Authors Li N, Huang Z, Zhang Y, Sun H, Wang J, Zhao J

Received 6 November 2018

Accepted for publication 27 January 2019

Published 1 March 2019 Volume 2019:11 Pages 1959—1968


Checked for plagiarism Yes

Review by Single-blind

Peer reviewer comments 2

Editor who approved publication: Dr Chien-Feng Li

Na Li,1,* Zhigang Huang,1,* Yanda Zhang,1,* Haitao Sun,2 Jiamei Wang,1 Jian Zhao1

1Department of Cardiology, Changzheng Hospital, Second Military Medical University, Shanghai 200003, China; 2Department of Oncology, Changzheng Hospital, Second Military Medical University, Shanghai 200003, China

*These authors contributed equally to this work

Objective: Accumulating evidences showed some positive relations between myocardial infarction (MI) and new onset cancer.
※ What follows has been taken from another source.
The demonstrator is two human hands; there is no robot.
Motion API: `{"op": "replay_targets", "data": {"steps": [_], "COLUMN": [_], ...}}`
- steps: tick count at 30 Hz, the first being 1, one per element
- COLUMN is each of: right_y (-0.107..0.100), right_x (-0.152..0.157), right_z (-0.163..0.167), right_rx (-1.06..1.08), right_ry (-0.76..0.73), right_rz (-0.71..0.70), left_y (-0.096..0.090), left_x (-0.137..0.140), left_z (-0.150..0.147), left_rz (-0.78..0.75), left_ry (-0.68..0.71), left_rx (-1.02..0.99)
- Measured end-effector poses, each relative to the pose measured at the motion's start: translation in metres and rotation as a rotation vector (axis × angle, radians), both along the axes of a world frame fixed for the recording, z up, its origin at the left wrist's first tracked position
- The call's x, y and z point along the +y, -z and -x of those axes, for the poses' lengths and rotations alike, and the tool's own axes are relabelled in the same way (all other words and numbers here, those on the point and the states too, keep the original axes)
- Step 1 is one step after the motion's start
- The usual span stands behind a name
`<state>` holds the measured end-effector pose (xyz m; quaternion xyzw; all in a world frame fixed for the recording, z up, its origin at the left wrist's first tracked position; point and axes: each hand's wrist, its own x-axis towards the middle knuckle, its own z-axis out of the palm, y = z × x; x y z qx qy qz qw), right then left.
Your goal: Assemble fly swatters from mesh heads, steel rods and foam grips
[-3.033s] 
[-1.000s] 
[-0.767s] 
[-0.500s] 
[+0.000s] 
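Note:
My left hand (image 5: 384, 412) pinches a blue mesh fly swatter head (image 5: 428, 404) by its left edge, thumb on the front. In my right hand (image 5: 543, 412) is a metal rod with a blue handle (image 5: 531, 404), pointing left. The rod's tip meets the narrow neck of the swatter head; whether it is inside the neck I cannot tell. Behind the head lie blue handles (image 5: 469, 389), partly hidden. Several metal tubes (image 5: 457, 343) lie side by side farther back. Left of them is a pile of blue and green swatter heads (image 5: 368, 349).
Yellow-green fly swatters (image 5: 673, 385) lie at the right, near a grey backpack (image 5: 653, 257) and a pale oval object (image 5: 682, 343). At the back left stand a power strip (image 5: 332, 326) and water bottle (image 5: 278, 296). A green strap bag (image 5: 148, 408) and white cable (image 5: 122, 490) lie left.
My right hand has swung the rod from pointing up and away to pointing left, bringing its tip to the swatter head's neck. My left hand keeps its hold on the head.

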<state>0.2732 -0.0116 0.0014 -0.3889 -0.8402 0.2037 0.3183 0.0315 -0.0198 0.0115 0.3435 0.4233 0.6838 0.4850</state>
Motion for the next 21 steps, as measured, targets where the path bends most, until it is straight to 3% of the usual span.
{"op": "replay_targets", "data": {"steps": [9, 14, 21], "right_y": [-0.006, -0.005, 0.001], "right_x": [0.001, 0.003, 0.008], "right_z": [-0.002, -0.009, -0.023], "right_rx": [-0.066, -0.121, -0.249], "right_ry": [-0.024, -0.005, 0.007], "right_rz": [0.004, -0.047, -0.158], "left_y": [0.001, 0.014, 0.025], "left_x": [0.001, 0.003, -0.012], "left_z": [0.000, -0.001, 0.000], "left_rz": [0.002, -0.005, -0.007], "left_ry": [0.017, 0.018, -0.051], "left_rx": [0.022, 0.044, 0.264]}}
We aim to investigate whether MI is associated with an increased risk of incident cancer.
Methods: A comprehensive literature list was identified from MEDLINE, Embase, and Web of Science databases from inception until October 2018. The main inclusion criteria included observational studies investigating the association between MI and new onset cancer. Stata 12.0 software was used for meta-analysis.
Results: Of 862 potentially relevant studies, five cohort studies met all inclusion criteria. The pooled cancer incidence rate was 9.5% (95% CI=8.3–10.7%). Pooled analysis of OR showed that the increased overall cancer risk in MI patients in comparison with controls had no statistical significance (OR=1.08; 95% CI=0.97–1.19, P=0.153). Subgroup analysis by gender demonstrated that the overall cancer risk was only significantly increased in female (OR=1.10; 95% CI=1.01–1.20, P=0.025), but not in male patients (OR=1.04; 95% CI=0.99–1.10, P=0.124). In terms of cancer type, the increased cancer risk was only significant for lung cancer (male OR=1.12; 95% CI=1.05–1.19, P<0.01; and female OR=1.51; 95% CI=1.15–1.99, P<0.01), but not for prostate (OR=0.96; 95% CI=0.85–1.09, P=0.546) or breast cancer (OR=0.94; 95% CI=0.86–1.04, P=0.222). In addition, the increased cancer risk was only significant in the first 6 months (OR=1.93; 95% CI=1.42–2.63, P<0.01) but not in 6 months–1-year (OR=1.03; 95% CI=0.92–1.15, P=0.627) or >1-year (OR=0.98; 95% CI=0.93–1.04, P=0.585) follow-up after MI.
Conclusion: From available evidence, the increased overall cancer risk after MI was only significant in female but not in male patients. Besides, the increased cancer risk could be driven by increased short-term cancer incidence after MI and certain cancer types such as lung cancer.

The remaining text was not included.